■ YOUR TASK: Reproduce each line of the material precisely.

■ AVAILABLE DATA:
-- Opening Marker --
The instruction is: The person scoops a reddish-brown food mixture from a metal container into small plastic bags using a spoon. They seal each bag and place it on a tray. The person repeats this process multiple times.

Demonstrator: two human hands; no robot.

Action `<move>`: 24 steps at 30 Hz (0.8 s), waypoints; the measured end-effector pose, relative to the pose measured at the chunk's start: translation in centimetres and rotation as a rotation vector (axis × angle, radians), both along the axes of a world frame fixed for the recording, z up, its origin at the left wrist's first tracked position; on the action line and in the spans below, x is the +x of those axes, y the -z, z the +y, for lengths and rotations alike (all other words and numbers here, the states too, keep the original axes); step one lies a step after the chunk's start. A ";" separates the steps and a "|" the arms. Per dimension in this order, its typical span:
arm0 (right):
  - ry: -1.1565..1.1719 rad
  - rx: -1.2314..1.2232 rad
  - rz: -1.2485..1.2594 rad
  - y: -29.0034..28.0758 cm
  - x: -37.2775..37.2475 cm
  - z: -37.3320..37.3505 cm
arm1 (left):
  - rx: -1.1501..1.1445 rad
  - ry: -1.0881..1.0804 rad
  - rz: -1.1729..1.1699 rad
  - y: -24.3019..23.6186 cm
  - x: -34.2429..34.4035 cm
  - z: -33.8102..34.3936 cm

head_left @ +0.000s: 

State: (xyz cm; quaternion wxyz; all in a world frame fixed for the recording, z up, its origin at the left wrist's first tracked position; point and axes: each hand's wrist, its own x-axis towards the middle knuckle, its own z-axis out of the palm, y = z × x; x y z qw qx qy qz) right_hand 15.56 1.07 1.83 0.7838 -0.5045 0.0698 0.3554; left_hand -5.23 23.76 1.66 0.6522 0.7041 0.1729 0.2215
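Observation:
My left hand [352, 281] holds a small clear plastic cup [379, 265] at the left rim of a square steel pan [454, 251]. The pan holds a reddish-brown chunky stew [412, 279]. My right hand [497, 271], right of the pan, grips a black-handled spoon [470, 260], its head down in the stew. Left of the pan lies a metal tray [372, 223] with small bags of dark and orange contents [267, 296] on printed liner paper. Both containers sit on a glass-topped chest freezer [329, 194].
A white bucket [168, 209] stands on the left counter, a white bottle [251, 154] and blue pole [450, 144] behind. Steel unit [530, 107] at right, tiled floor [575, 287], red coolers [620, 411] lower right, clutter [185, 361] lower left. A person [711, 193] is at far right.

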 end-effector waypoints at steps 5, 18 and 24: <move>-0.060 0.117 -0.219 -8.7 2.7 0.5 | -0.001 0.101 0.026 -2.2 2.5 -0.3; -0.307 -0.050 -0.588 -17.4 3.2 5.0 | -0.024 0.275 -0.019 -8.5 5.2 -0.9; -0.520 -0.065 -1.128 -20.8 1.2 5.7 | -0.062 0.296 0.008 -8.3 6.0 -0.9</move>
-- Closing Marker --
■ SOLUTION TO THIS EXERCISE:
The instruction is: The person scoops a reddish-brown food mixture from a metal container into small plastic bags using a spoon. They seal each bag and place it on a tray. The person repeats this process multiple times.

Demonstrator: two human hands; no robot.

Action `<move>`: 24 steps at 30 Hz (0.8 s), waypoints; the measured end-effector pose, relative to the pose measured at the chunk's start: translation in centimetres and rotation as a rotation vector (axis × angle, radians), both along the axes of a world frame fixed for the recording, z up, its origin at the left wrist's first tracked position; on the action line and in the spans below, x is the +x of those axes, y the -z, z the +y, for lengths and rotations alike (all other words and numbers here, the states too, keep the original axes); step one lies a step after the chunk's start. A ";" separates the steps and a "|" the arms. Per dimension in this order, its typical span:
arm0 (right):
  - ry: -1.1565..1.1719 rad
  - rx: -1.2314..1.2232 rad
  - rz: -1.2485..1.2594 rad
  - y: -29.0034..28.0758 cm
  - x: -37.2775..37.2475 cm
  - z: -37.3320..37.3505 cm
arm1 (left):
  - rx: -1.1501..1.1445 rad
  - ry: -1.0881..1.0804 rad
  - rz: -1.1729..1.1699 rad
  - y: -24.3019..23.6186 cm
  - x: -34.2429..34.4035 cm
  - z: -33.8102..34.3936 cm

head_left @ +0.000s: 

State: (xyz cm; quaternion wxyz; all in a world frame fixed for the recording, z up, its origin at the left wrist's first tracked position; point and axes: each hand's wrist, its own x-axis towards the middle knuckle, its own z-axis out of the palm, y = z × x; x y z qw qx qy qz) right_hand 15.56 1.07 1.83 0.7838 -0.5045 0.0698 0.3554; left_hand -5.23 23.76 1.66 0.6522 0.7041 0.1729 0.2215
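Observation:
My left hand [352, 281] holds a small clear plastic cup [379, 265] at the left rim of a square steel pan [454, 251]. The pan holds a reddish-brown chunky stew [412, 279]. My right hand [497, 271], right of the pan, grips a black-handled spoon [470, 260], its head down in the stew. Left of the pan lies a metal tray [372, 223] with small bags of dark and orange contents [267, 296] on printed liner paper. Both containers sit on a glass-topped chest freezer [329, 194].
A white bucket [168, 209] stands on the left counter, a white bottle [251, 154] and blue pole [450, 144] behind. Steel unit [530, 107] at right, tiled floor [575, 287], red coolers [620, 411] lower right, clutter [185, 361] lower left. A person [711, 193] is at far right.
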
 end-effector waypoints at steps 5, 18 and 24: <move>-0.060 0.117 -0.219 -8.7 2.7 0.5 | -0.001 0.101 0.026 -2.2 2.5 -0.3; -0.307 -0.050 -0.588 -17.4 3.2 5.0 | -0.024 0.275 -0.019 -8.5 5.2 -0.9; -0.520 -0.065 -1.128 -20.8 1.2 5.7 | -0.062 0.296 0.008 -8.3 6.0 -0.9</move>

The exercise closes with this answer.